• What is needed: Go through the records underneath and write each one out again exactly.

• The input:
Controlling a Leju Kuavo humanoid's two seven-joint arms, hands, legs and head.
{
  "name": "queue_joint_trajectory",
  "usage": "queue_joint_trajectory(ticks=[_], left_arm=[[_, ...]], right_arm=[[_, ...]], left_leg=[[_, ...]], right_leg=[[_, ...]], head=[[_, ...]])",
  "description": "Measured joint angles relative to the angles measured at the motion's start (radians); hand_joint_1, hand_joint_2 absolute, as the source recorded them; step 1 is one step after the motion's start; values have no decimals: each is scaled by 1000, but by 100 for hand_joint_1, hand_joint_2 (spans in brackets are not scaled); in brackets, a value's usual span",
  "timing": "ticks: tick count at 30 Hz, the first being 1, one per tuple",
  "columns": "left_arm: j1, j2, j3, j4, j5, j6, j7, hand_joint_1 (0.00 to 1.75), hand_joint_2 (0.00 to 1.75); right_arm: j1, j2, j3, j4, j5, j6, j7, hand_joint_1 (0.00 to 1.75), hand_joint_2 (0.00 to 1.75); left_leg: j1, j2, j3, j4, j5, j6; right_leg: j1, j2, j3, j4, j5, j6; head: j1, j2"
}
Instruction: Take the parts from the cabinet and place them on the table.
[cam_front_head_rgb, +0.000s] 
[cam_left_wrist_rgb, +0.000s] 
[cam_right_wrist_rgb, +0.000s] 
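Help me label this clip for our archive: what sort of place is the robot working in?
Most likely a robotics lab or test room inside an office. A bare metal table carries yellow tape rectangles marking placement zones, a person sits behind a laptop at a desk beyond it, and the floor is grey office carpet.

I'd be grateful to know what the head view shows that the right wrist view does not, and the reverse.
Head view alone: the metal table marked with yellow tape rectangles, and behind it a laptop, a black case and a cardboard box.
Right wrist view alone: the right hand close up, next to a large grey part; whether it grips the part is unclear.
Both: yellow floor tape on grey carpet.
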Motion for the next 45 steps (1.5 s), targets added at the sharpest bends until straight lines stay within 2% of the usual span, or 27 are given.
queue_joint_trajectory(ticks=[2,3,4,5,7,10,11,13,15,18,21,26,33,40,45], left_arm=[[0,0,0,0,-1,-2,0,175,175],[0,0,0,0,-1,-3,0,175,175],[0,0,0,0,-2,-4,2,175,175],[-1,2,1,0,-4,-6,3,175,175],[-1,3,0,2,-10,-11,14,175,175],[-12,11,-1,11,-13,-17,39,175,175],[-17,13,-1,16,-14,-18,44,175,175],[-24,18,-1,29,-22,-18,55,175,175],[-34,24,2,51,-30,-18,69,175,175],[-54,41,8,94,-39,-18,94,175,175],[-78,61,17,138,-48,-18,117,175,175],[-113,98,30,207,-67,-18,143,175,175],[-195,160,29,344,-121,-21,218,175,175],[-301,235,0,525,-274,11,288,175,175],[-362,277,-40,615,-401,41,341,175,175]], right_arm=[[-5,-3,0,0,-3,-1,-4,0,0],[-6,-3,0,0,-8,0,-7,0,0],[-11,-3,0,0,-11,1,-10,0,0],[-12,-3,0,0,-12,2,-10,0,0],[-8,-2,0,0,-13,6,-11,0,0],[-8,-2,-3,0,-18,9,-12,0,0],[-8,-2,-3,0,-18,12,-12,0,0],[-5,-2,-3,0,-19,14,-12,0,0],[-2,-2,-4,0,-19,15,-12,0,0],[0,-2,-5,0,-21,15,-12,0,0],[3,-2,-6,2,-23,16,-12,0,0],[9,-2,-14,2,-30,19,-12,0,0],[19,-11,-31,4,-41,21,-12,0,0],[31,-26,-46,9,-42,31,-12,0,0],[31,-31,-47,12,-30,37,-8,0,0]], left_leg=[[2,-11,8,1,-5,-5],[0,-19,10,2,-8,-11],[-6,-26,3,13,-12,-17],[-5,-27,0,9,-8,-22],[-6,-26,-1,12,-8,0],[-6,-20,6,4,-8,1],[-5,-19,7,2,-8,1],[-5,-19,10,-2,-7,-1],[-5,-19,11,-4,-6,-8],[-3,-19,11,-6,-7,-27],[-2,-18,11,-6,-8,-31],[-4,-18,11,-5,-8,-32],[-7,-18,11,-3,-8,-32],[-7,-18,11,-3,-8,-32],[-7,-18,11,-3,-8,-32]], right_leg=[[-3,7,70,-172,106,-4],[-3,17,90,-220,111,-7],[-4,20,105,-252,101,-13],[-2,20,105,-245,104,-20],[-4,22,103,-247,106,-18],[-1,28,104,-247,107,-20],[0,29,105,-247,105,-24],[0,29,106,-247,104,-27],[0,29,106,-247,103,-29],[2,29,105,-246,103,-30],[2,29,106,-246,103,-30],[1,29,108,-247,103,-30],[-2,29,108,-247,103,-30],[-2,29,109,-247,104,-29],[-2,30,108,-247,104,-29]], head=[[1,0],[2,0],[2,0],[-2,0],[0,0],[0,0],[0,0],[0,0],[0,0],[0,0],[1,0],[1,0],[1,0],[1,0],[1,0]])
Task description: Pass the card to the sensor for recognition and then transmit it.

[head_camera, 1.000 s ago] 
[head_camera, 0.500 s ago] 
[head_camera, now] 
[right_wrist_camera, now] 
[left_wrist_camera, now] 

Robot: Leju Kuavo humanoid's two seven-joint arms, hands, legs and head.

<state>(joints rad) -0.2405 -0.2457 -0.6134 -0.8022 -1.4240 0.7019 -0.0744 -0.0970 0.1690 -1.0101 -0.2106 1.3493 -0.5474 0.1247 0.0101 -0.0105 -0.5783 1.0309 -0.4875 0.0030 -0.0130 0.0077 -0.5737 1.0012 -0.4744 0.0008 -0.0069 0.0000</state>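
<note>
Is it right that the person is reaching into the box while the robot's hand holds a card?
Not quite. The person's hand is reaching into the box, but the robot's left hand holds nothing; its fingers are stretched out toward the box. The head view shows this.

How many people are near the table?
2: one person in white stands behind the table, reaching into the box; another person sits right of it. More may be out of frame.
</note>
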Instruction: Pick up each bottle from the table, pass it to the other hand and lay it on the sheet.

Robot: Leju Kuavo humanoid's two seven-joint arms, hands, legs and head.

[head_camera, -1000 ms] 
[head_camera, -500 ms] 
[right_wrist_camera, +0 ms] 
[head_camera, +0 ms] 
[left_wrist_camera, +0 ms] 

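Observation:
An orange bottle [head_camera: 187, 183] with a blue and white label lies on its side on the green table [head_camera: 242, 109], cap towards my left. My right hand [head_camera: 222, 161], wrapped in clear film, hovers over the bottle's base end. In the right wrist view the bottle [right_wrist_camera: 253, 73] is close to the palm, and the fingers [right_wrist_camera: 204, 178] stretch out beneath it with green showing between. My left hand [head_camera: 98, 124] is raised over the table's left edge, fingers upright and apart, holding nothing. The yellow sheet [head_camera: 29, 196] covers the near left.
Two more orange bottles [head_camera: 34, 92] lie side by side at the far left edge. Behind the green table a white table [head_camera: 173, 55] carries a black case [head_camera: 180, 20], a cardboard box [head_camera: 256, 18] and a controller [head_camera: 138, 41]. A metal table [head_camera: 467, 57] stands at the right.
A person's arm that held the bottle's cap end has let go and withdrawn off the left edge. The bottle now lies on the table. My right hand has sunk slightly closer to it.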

• Written response:
Controlling a Leju Kuavo humanoid's two seven-joint arms, hands, legs and head.
{
  "name": "queue_joint_trajectory",
  "usage": "queue_joint_trajectory(ticks=[_], left_arm=[[_, ...]], right_arm=[[_, ...]], left_leg=[[_, ...]], right_leg=[[_, ...]], head=[[_, ...]])",
  "description": "Measured joint angles relative to the angles measured at the motion's start (radians); hand_joint_1, hand_joint_2 absolute, as the source recorded them; step 1 is one step after the motion's start; values have no decimals: each is scaled by 1000, but by 100 for hand_joint_1, hand_joint_2 (spans in brackets are not scaled); in brackets, a value's usual span",
  "timing": "ticks: tick count at 30 Hz, the first being 1, one per tuple",
  "columns": "left_arm: j1, j2, j3, j4, j5, j6, j7, hand_joint_1 (0.00 to 1.75), hand_joint_2 (0.00 to 1.75); right_arm: j1, j2, j3, j4, j5, j6, j7, hand_joint_1 (0.00 to 1.75), hand_joint_2 (0.00 to 1.75); left_leg: j1, j2, j3, j4, j5, j6; right_leg: j1, j2, j3, j4, j5, j6; head: j1, j2"
}
Instruction: Take the parts from the cabinet and place them on the table.
[cam_front_head_rgb, +0.000s] 
[cam_left_wrist_rgb, +0.000s] 
[cam_right_wrist_rgb, +0.000s] 
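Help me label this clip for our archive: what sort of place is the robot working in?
Most likely a robotics lab or test room inside an office. A bare metal table carries yellow tape rectangles marking placement zones, a person sits behind a laptop at a desk beyond it, and the floor is grey office carpet.

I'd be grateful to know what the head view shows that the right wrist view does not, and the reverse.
Head view alone: the metal table marked with yellow tape rectangles, and behind it a laptop, a black case and a cardboard box.
Right wrist view alone: the right hand close up, next to a large grey part; whether it grips the part is unclear.
Both: yellow floor tape on grey carpet.
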Motion for the next 45 steps (1.5 s), targets added at the sharpest bends until straight lines stay within 2% of the usual span, or 27 are given.
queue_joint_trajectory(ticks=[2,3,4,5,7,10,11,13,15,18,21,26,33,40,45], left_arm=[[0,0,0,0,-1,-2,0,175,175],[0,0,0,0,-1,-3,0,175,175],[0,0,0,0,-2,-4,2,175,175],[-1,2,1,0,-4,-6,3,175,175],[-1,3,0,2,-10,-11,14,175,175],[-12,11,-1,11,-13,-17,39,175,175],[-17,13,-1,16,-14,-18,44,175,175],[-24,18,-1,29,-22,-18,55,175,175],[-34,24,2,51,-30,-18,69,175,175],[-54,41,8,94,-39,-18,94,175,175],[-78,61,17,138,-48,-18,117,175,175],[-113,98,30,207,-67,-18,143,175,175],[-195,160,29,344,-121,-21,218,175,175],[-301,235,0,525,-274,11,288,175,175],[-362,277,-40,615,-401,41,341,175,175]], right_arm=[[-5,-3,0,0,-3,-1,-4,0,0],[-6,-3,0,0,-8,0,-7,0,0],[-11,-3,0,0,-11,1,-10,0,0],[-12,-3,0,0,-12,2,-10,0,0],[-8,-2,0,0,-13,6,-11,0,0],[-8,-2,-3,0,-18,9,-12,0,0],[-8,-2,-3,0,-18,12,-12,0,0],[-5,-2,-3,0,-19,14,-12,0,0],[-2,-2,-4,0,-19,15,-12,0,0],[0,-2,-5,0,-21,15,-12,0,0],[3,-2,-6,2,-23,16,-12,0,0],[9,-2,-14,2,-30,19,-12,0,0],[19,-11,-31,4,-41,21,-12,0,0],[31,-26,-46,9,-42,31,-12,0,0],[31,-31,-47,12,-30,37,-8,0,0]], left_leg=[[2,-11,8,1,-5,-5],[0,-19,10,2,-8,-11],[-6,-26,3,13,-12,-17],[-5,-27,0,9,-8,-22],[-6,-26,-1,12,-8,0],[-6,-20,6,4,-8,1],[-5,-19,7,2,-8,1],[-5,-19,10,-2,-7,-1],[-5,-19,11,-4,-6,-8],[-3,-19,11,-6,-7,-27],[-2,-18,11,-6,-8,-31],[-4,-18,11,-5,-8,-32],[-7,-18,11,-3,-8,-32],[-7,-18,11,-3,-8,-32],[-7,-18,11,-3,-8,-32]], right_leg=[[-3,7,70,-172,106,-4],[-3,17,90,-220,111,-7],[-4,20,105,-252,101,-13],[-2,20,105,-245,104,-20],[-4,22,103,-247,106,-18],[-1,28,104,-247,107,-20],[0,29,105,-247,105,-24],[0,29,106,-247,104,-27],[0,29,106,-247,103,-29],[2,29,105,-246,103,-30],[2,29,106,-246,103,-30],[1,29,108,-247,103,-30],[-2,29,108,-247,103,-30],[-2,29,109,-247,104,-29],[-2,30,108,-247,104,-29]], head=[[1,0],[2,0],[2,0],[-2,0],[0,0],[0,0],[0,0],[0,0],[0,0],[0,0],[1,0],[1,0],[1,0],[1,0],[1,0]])
Task description: Pass the card to the sensor for recognition and then transmit it.

[head_camera, 1.000 s ago] 
[head_camera, 0.500 s ago] 
[head_camera, now] 
[right_wrist_camera, now] 
[left_wrist_camera, now] 

Robot: Leju Kuavo humanoid's two seven-joint arms, hands, legs and head.

<state>(joints rad) -0.2405 -0.2457 -0.6134 -0.8022 -1.4240 0.7019 -0.0744 -0.0970 0.1690 -1.0101 -0.2106 1.3493 -0.5474 0.1247 0.0101 -0.0105 -0.5783 1.0309 -0.4875 0.0030 -0.0130 0.0077 -0.5737 1.0012 -0.4744 0.0008 -0.0069 0.0000</state>
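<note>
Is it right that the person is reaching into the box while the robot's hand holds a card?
Not quite. The person's hand is reaching into the box, but the robot's left hand holds nothing; its fingers are stretched out toward the box. The head view shows this.

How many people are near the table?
2: one person in white stands behind the table, reaching into the box; another person sits right of it. More may be out of frame.
</note>
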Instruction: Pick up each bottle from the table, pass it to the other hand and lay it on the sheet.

Robot: Leju Kuavo humanoid's two seven-joint arms, hands, legs and head.

[head_camera, -1000 ms] 
[head_camera, -500 ms] 
[right_wrist_camera, +0 ms] 
[head_camera, +0 ms] 
[left_wrist_camera, +0 ms] 

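Observation:
An orange bottle [head_camera: 187, 183] with a blue and white label lies on its side on the green table [head_camera: 242, 109], cap towards my left. My right hand [head_camera: 222, 161], wrapped in clear film, hovers over the bottle's base end. In the right wrist view the bottle [right_wrist_camera: 253, 73] is close to the palm, and the fingers [right_wrist_camera: 204, 178] stretch out beneath it with green showing between. My left hand [head_camera: 98, 124] is raised over the table's left edge, fingers upright and apart, holding nothing. The yellow sheet [head_camera: 29, 196] covers the near left.
Two more orange bottles [head_camera: 34, 92] lie side by side at the far left edge. Behind the green table a white table [head_camera: 173, 55] carries a black case [head_camera: 180, 20], a cardboard box [head_camera: 256, 18] and a controller [head_camera: 138, 41]. A metal table [head_camera: 467, 57] stands at the right.
A person's arm that held the bottle's cap end has let go and withdrawn off the left edge. The bottle now lies on the table. My right hand has sunk slightly closer to it.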

This exercise has now been completed.